* **What is expected**: Only the lines from the top of the listing below to the line that has "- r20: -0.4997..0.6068" should be echoed, with both ends kept and pictures left out.

+++++

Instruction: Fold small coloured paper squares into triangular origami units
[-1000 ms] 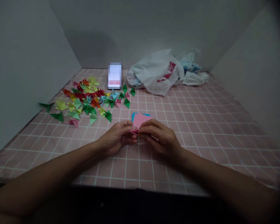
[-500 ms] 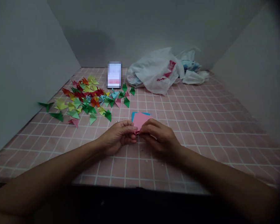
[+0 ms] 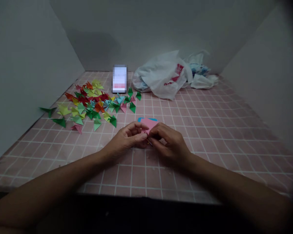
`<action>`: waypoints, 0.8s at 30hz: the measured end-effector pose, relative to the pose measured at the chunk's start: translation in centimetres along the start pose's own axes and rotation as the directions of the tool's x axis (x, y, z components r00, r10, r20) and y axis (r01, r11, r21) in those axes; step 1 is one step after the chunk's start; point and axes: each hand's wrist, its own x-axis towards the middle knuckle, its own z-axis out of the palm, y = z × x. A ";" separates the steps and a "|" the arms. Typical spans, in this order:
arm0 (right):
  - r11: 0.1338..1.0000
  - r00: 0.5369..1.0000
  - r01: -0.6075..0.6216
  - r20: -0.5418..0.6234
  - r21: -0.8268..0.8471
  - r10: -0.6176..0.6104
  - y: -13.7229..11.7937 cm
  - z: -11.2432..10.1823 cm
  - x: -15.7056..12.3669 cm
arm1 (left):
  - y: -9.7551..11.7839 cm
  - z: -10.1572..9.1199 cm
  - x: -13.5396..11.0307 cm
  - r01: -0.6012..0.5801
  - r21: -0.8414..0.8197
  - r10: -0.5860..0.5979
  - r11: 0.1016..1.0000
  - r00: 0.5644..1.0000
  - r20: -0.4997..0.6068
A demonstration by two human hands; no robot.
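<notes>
My left hand [image 3: 134, 136] and my right hand [image 3: 170, 140] meet over the near middle of the table. Thumb and fingers of each are pinched together at a small folded piece of pink paper [image 3: 146, 132], which the fingertips hide almost wholly. Just beyond them lies a flat pink paper sheet [image 3: 150, 123], and the edge of a blue sheet [image 3: 140, 119] shows from under it. To the left spreads a pile of folded paper cranes [image 3: 92, 102] in green, yellow, red, orange, pink and light blue.
A phone [image 3: 119, 79] with a lit, blurred screen stands upright at the back. White plastic bags [image 3: 161, 73] lie crumpled to its right. A pink checked cloth [image 3: 210, 130] covers the table, with pale walls on three sides.
My left hand has shifted slightly right and its thumb now lies across the folded pink paper. My right fingertips have moved a little, and the folded piece is more hidden.
</notes>
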 end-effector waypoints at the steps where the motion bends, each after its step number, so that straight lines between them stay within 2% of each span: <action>1: 1.000 1.000 0.001 0.005 -0.002 -0.001 0.0 0.0 0.0 | 0.0 0.0 0.0 0.009 -0.001 -0.009 1.000 1.000 0.001; 7: 0.996 0.997 0.073 0.011 -0.044 -0.072 0.0 -0.2 -0.1 | -0.1 0.0 0.0 0.028 -0.030 -0.029 0.999 0.999 -0.037; 11: 0.971 0.982 0.190 0.043 -0.143 -0.186 -0.2 -0.2 -0.2 | 0.0 0.0 0.0 0.015 0.014 -0.014 1.000 0.996 -0.094; 15: 0.968 0.970 0.244 0.040 -0.061 -0.242 -0.8 -0.3 -0.1 | 0.3 0.1 -0.1 -0.037 0.110 0.053 0.993 0.988 -0.143; 20: 0.981 0.974 0.169 0.134 0.096 -0.181 -1.0 -0.7 -0.1 | 0.7 0.0 0.0 -0.154 0.246 0.194 0.957 0.970 -0.145; 24: 0.999 0.999 0.033 0.033 0.034 -0.034 -0.4 -0.4 -0.3 | 0.5 0.1 -0.2 -0.203 0.403 0.265 0.893 0.958 -0.105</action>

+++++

* **Response to the task**:
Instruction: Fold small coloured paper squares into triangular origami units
[-1000 ms] 
[-500 ms] 
[+0 ms] 
`<action>`: waypoints, 0.8s at 30hz: the measured end-effector pose, relative to the pose measured at the chunk's start: translation in centimetres along the start pose's own axes and rotation as the directions of the tool's x axis (x, y, z components r00, r10, r20) and y axis (r01, r11, r21) in those axes; step 1 is one step after the chunk's start; point and axes: each hand's wrist, its own x-axis towards the middle knuckle, its own z-axis out of the palm, y = z × x. A ";" separates the steps and a "|" the arms. Typical spans, in this order:
arm0 (right):
  - r11: 0.1338..1.0000
  - r00: 0.5369..1.0000
  - r01: -0.6075..0.6216
  - r20: -0.5418..0.6234
  - r21: -0.8268..0.8471
  - r10: -0.6176..0.6104
  - y: -13.7229..11.7937 cm
  - z: -11.2432..10.1823 cm
  - x: -15.7056..12.3669 cm
arm1 (left):
  - y: -9.7551..11.7839 cm
  - z: -10.1572..9.1199 cm
  - x: -13.5396..11.0307 cm
  - r01: -0.6012..0.5801
  - r21: -0.8414..0.8197
  - r10: -0.5860..0.5979
  - r11: 0.1016..1.0000
  - r00: 0.5644..1.0000
  - r20: -0.4997..0.6068

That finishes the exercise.